The confirmation hearing will likely continue the week after Thanksgiving, and will also likely result in the confirmation of Shelton to fill a vacancy on the board.
So, why the filibuster? She has been called “radical,” “dangerous,” and “controversial” because she sees the Fed for what it is: a “rogue agency” (in her words) that is in charge of slowly devaluing the dollar under the guise of protecting its purchasing power.
In an interview at the Financial Times, she rhetorically asked, “How can a dozen … people meeting eight times a year, decide what the cost of capital [interest rates] should be, versus some kind of organically, market supply determined rate?”
The Fed is not omniscient. They don’t know what the right rate should be. How could anyone? If the success of capitalism depends on someone being smart enough to know what the rate should be on everything … we’re doomed. We might as well resurrect Gosplan [the committee that centrally planned the failed Soviet economy].
John Tamny, the political economy editor at Forbes and editor of RealClearMarkets.com, thinks it’s scandalous that her views are considered controversial. He explained:
In order for currencies to be broadly circulated they must be trusted [to keep their value]. That’s the case because no one exchanges money when they transact.… They exchange products for other products. Money is just an agreement about value that facilitates the transaction….
No sane person will hand over real goods and services for money that is exchanging for fewer and fewer goods and services [over time]….
When monetary authorities devalue what we call money, they’re robbing workers of the fruits of their work. It’s as simple as that.… Politicians can shrink our buying power through direct taxation, or they can do so through the tax that is devaluation [inflation]. Both are cruel levies placed on our work.
Long before he became head of the Fed, Alan Greenspan contributed a chapter to Ayn Rand’s Capitalism: The Unknown Ideal in 1966. He explained back then why there remains such opposition to Sheldon’s confirmation today:
The opposition to the gold standard in any form [is] prompted by a much subtler insight: the realization that the gold standard is incompatible with chronic deficit spending (the hallmark of the welfare state).
Stripped of its academic jargon, the welfare state is nothing more than a mechanism by which governments confiscate the wealth of the productive members of a society to support a wide variety of welfare schemes….
The abandonment of the gold standard made it possible for the welfare statists to use the banking system as a means to an unlimited expansion of credit….
This is the shabby secret of the welfare statists’ tirades against gold [and its supporters]. Deficit spending is simply a scheme for the “hidden” confiscation of wealth.
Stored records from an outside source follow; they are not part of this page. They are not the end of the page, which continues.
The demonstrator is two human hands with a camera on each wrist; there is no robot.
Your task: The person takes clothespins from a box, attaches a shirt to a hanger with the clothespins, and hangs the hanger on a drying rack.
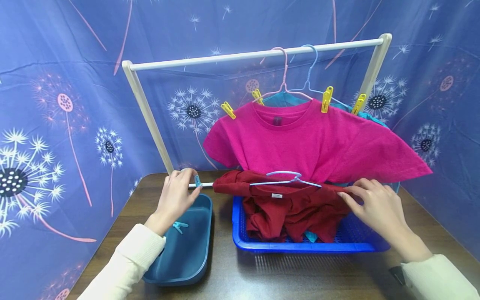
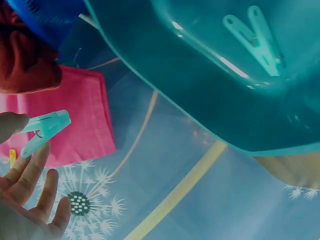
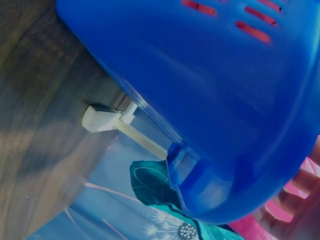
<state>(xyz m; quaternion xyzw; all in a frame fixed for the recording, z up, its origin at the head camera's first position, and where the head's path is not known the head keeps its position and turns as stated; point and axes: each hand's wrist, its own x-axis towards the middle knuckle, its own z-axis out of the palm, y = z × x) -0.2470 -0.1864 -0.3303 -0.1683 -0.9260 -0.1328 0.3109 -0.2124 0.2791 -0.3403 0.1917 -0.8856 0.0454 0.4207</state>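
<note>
My left hand (image 1: 176, 193) pinches a light teal clothespin (image 1: 198, 181) between thumb and fingers, above the far end of a dark teal tub (image 1: 207, 246). Through the left wrist view, that clothespin (image 2: 49, 129) sits at the thumb tip, other fingers spread. Another clothespin (image 1: 180, 226) lies inside the tub. A dark red shirt (image 1: 270, 214) drapes over the blue basket (image 1: 300, 248), with a light blue hanger (image 1: 290, 181) in its neck. My right hand (image 1: 380, 208) grips this shirt's right shoulder edge. In the right wrist view the basket wall partly hides the fingers.
Behind the basket stands a rack with a white rail (image 1: 225, 58). From it hangs a pink shirt (image 1: 285, 141) on a pink hanger, with a teal shirt (image 1: 286, 99) behind it. Several yellow clothespins (image 1: 327, 100) clip these shirts. A brown table (image 1: 225, 271) carries everything.
</note>
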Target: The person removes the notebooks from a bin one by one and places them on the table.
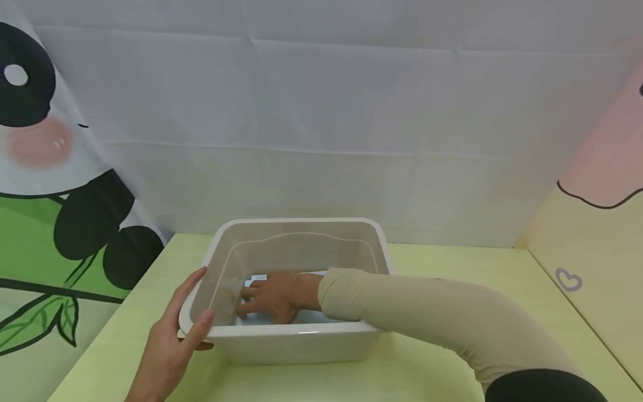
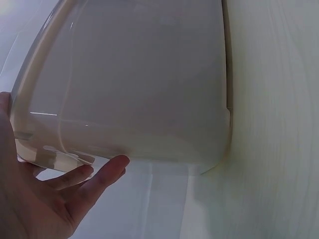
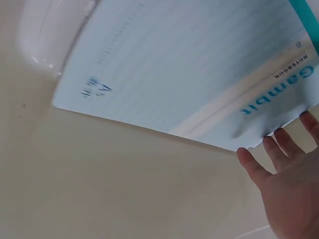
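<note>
A white plastic bin [image 1: 301,346] stands on the table. My left hand [image 1: 168,340] grips its near left corner, thumb over the rim and the other fingers along the outside; the left wrist view shows those fingers [image 2: 102,181] by the bin's outer wall. Inside the bin lies a pale blue notebook [image 3: 164,74] with "Gambit" printed on its cover. My right hand [image 1: 276,296] reaches over the near rim into the bin. In the right wrist view its fingertips [image 3: 271,144] touch the notebook's edge, with the fingers spread and fairly straight.
The pale yellow table [image 1: 452,257] extends around the bin. A white cloth wall [image 1: 321,100] rises behind it. Printed cartoon panels stand on the left [image 1: 30,240] and right [image 1: 593,240]. A shiny clear item [image 3: 55,35] lies beside the notebook; its kind is unclear.
</note>
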Demonstrator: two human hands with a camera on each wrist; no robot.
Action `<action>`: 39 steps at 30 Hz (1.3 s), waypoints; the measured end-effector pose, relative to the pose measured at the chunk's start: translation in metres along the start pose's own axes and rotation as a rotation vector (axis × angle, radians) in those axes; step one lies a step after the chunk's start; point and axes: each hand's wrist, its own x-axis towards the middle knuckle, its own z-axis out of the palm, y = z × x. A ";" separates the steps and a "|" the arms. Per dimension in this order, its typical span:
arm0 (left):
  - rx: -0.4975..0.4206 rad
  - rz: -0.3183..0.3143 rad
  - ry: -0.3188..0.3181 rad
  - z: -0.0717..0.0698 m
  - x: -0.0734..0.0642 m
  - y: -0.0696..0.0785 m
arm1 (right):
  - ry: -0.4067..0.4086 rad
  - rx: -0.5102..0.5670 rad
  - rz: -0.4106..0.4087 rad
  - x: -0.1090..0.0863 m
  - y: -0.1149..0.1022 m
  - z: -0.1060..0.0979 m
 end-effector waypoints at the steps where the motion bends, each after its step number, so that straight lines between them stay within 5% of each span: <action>1: 0.003 -0.002 -0.002 0.000 0.000 0.001 | 0.000 -0.008 0.003 0.000 0.000 0.000; 21: 0.003 0.029 0.046 0.005 -0.006 0.001 | 0.039 -0.071 0.015 -0.007 0.008 -0.004; 32: 0.000 -0.029 0.009 0.006 0.000 -0.006 | 0.112 -0.153 0.213 -0.009 0.008 -0.017; 39: 0.001 -0.004 0.020 0.007 -0.001 -0.003 | 0.221 -0.083 0.314 -0.017 0.025 -0.029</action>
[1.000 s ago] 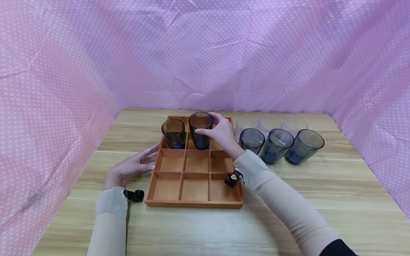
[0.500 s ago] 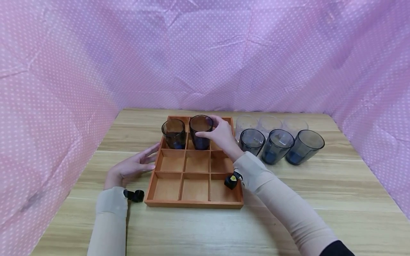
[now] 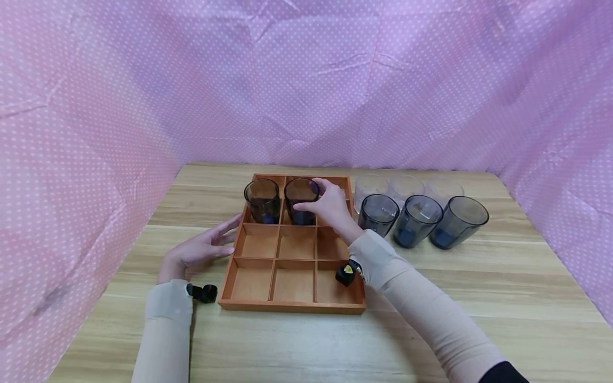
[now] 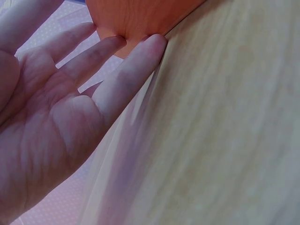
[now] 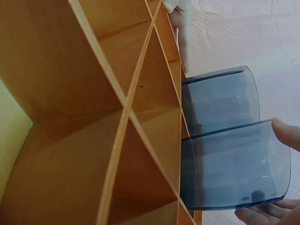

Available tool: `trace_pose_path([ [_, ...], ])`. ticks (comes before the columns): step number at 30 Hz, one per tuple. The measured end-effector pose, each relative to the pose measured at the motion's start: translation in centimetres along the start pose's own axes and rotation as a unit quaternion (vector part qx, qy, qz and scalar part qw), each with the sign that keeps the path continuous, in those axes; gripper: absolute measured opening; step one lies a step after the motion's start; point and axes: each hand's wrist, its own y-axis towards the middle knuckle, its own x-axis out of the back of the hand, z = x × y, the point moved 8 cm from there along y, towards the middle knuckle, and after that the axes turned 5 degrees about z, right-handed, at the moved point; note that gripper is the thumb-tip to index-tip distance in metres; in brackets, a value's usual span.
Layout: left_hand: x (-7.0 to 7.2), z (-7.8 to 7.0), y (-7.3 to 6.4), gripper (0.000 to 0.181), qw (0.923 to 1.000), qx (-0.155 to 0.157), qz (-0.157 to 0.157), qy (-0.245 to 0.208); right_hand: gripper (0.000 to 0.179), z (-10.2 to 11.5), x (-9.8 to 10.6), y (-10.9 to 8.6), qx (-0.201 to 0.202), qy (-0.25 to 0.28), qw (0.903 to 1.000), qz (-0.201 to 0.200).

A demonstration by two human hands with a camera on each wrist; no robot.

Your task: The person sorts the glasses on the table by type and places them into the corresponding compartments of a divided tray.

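Right hand (image 3: 332, 207): thumb and fingers clamped on dark cup (image 3: 295, 197) near its rim | dark cup: in tray (image 3: 292, 307), middle column, second row from back | left hand (image 3: 198, 249): fingers apart, tips touching tray's left side | neighbouring cup (image 3: 263, 205): tray's left column, same row | three grey cups (image 3: 417, 221): right of tray
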Motion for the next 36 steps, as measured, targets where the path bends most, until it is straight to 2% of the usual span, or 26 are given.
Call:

Gold stands in the way of this insidious process. It stands as a protector of property rights.
If one grasps this, one has no difficulty in understanding the statists’ antagonism toward the gold standard.
Once confirmed, Sheldon will be a lonely but necessary voice for common sense in a world infatuated with the idea that individuals can manage economies through the manipulation of the supply of money better than can the free market.